Quote exactly and only this range of lines in the data below: the line that holds "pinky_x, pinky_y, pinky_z" to the line that holds "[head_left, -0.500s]", both included.

[Opening EXTRACTED MATERIAL section]

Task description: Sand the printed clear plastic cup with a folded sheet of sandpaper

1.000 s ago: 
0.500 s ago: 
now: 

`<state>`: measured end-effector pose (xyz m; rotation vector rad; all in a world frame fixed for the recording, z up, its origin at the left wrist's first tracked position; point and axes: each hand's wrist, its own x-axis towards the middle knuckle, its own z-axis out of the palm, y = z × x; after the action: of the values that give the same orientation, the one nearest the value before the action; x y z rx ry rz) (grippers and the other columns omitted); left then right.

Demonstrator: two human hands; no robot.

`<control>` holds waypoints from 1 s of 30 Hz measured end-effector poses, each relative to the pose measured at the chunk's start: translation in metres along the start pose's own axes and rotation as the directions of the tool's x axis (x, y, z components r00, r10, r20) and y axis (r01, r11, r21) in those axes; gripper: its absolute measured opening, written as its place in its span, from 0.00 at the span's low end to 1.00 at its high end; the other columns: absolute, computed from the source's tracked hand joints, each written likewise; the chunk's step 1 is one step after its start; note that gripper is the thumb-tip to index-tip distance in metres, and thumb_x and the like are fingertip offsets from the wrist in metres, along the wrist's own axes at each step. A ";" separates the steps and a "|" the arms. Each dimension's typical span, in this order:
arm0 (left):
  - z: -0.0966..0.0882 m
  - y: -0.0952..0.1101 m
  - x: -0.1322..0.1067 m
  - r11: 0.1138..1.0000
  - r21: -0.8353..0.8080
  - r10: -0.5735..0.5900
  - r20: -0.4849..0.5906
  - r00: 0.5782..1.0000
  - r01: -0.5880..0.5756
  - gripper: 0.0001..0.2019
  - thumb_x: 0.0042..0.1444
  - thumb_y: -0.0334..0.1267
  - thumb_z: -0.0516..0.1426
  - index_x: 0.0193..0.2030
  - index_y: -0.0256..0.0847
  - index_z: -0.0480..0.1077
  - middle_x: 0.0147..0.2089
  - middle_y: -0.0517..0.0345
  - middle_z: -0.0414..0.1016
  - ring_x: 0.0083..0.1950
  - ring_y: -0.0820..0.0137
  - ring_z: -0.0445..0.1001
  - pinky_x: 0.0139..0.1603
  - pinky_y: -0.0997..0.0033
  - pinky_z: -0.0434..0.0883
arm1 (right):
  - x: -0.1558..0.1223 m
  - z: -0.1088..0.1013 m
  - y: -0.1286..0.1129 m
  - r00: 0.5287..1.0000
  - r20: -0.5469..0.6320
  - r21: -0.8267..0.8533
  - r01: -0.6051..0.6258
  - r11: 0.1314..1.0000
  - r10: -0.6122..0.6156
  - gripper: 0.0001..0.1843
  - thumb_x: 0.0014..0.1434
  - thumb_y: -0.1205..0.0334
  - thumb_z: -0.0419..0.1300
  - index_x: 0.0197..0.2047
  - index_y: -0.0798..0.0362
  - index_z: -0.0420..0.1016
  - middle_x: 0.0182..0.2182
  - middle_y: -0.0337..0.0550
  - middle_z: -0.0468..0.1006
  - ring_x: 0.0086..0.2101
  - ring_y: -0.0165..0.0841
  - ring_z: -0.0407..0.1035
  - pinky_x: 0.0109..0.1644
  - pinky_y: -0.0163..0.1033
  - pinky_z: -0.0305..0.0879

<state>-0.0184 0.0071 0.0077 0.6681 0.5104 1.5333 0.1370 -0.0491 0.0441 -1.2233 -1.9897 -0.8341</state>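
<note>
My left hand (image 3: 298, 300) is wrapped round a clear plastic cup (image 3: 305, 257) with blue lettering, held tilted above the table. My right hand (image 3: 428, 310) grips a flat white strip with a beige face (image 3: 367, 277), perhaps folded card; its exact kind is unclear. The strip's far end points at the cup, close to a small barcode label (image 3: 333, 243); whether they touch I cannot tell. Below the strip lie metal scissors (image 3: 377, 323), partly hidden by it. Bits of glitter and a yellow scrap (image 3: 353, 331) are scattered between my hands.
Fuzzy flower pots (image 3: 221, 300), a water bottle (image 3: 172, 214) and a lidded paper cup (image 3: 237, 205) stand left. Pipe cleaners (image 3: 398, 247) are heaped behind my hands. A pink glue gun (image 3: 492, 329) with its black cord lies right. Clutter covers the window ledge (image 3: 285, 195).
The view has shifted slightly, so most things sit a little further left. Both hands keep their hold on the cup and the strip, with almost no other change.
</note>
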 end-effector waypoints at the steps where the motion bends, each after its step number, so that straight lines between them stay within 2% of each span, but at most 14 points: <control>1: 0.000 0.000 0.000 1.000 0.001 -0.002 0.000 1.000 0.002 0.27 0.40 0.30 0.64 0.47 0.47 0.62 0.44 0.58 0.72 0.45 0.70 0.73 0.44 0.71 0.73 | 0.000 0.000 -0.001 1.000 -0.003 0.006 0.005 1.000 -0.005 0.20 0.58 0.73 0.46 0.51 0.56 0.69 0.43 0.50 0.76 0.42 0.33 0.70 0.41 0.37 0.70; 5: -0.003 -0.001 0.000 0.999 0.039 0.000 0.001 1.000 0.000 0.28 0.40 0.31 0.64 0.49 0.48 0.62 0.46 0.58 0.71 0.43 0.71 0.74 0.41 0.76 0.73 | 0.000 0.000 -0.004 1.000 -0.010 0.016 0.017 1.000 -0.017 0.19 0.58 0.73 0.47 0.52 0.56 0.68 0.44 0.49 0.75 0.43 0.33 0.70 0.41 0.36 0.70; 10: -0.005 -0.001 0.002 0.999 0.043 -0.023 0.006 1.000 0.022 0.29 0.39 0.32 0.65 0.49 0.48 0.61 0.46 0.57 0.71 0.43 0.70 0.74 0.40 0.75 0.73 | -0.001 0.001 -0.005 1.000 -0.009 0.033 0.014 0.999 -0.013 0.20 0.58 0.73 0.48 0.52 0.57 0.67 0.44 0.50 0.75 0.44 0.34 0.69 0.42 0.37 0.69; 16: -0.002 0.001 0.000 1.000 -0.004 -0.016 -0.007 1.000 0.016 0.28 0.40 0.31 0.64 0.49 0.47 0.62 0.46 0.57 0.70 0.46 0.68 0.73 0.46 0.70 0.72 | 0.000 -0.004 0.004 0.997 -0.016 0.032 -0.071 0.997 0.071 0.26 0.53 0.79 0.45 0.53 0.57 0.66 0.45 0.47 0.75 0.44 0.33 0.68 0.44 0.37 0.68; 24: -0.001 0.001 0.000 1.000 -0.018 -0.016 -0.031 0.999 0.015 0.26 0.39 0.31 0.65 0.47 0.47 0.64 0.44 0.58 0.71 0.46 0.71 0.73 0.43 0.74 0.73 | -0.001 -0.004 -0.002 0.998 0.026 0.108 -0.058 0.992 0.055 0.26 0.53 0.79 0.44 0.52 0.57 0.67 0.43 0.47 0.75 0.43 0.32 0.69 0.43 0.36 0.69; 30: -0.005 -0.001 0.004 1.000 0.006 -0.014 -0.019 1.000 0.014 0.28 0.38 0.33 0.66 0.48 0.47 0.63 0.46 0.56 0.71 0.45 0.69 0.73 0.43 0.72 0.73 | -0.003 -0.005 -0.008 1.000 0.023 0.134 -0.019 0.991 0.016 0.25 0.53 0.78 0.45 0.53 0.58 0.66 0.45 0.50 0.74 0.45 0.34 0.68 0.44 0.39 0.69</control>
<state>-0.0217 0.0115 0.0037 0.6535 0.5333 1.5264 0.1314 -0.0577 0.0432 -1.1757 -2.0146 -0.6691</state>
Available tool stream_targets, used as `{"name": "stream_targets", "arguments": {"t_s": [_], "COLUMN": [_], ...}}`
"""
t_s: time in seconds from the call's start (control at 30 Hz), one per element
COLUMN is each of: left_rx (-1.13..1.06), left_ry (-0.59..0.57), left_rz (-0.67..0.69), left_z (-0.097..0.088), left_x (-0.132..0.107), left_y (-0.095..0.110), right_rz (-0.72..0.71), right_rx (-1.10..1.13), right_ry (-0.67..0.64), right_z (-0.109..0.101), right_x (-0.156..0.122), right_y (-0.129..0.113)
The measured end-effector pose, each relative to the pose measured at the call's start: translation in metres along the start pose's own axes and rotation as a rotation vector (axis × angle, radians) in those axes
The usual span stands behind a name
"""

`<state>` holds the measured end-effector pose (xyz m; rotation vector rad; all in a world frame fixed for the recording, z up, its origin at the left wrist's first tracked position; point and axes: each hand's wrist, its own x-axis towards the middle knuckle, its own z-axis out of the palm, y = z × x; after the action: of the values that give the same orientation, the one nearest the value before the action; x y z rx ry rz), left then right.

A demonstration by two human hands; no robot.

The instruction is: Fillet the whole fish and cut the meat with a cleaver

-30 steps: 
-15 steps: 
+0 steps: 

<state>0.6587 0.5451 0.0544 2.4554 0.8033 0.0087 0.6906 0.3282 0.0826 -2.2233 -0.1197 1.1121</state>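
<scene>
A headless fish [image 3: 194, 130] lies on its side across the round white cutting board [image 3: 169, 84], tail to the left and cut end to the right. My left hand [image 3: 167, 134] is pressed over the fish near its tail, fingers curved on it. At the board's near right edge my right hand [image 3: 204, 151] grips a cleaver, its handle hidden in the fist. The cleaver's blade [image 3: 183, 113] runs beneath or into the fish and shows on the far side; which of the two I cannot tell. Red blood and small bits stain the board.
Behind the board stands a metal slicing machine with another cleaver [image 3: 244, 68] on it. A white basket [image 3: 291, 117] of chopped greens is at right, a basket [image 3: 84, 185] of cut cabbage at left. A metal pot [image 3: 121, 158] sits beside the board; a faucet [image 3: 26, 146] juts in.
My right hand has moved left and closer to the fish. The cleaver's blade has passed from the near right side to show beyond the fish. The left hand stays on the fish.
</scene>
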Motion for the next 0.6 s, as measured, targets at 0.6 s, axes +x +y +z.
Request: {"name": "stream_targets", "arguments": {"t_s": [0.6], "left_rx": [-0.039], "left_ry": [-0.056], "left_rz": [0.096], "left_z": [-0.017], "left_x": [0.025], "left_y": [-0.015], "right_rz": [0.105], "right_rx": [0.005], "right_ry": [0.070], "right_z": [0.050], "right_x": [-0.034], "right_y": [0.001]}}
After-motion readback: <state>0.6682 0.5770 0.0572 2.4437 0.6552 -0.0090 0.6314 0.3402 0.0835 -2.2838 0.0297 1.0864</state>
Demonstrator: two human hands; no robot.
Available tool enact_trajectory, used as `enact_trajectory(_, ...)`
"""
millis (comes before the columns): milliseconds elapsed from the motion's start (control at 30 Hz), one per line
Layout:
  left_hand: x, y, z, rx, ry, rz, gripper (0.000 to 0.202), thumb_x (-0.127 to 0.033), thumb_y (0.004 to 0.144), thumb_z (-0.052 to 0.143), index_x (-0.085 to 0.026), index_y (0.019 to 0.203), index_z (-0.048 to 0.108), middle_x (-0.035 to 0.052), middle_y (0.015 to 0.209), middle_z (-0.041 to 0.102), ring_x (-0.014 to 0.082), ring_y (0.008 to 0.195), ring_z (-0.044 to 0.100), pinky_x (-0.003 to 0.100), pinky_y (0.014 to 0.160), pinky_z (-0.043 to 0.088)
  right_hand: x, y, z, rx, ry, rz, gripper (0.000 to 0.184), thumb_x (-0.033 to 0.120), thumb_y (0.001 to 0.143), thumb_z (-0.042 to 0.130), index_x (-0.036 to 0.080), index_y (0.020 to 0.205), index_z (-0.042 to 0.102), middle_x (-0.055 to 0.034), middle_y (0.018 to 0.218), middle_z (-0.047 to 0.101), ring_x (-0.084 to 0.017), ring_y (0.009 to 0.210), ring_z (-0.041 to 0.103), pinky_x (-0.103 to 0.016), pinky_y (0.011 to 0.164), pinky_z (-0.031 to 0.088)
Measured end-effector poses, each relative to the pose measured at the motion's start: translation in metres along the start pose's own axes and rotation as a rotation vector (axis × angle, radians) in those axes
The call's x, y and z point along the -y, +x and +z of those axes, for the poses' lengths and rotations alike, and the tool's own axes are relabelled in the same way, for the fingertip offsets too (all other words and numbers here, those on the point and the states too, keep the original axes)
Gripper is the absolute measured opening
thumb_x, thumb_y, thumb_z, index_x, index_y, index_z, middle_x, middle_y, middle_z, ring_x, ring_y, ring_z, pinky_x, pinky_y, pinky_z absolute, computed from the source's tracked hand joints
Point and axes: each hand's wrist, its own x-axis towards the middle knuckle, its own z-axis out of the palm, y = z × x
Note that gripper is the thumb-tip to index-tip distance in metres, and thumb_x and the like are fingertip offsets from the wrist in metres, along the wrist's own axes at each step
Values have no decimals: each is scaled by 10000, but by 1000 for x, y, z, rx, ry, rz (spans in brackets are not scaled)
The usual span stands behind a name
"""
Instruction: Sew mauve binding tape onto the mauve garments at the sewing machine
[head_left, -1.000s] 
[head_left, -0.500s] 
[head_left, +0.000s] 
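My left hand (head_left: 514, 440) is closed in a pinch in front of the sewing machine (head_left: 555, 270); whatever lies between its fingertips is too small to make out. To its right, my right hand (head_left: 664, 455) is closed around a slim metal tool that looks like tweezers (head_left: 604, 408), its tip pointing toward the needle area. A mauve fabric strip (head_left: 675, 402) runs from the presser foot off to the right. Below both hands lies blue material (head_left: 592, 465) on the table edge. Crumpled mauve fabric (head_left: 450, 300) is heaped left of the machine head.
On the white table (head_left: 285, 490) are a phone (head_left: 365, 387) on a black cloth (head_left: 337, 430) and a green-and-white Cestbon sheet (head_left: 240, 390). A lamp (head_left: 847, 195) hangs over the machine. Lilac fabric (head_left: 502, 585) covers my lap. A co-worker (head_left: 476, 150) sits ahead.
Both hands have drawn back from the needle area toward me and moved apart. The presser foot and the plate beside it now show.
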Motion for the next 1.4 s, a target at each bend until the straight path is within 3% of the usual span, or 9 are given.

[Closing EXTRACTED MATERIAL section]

* **TASK ANSWER**:
thumb_x, thumb_y, thumb_z, index_x, index_y, index_z, middle_x, middle_y, middle_z, ring_x, ring_y, ring_z, pinky_x, pinky_y, pinky_z absolute, computed from the source's tracked hand joints
Point and axes: each hand's wrist, its own x-axis towards the middle knuckle, its own z-axis out of the palm, y = z × x
Note that gripper is the thumb-tip to index-tip distance in metres, and thumb_x and the like are fingertip offsets from the wrist in metres, along the wrist's own axes at each step
Values have no decimals: each is scaled by 10000, but by 1000 for x, y, z, rx, ry, rz (spans in brackets are not scaled)
The usual span stands behind a name
"""
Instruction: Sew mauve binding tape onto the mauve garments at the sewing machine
[head_left, -1.000s] 
[head_left, -0.500s] 

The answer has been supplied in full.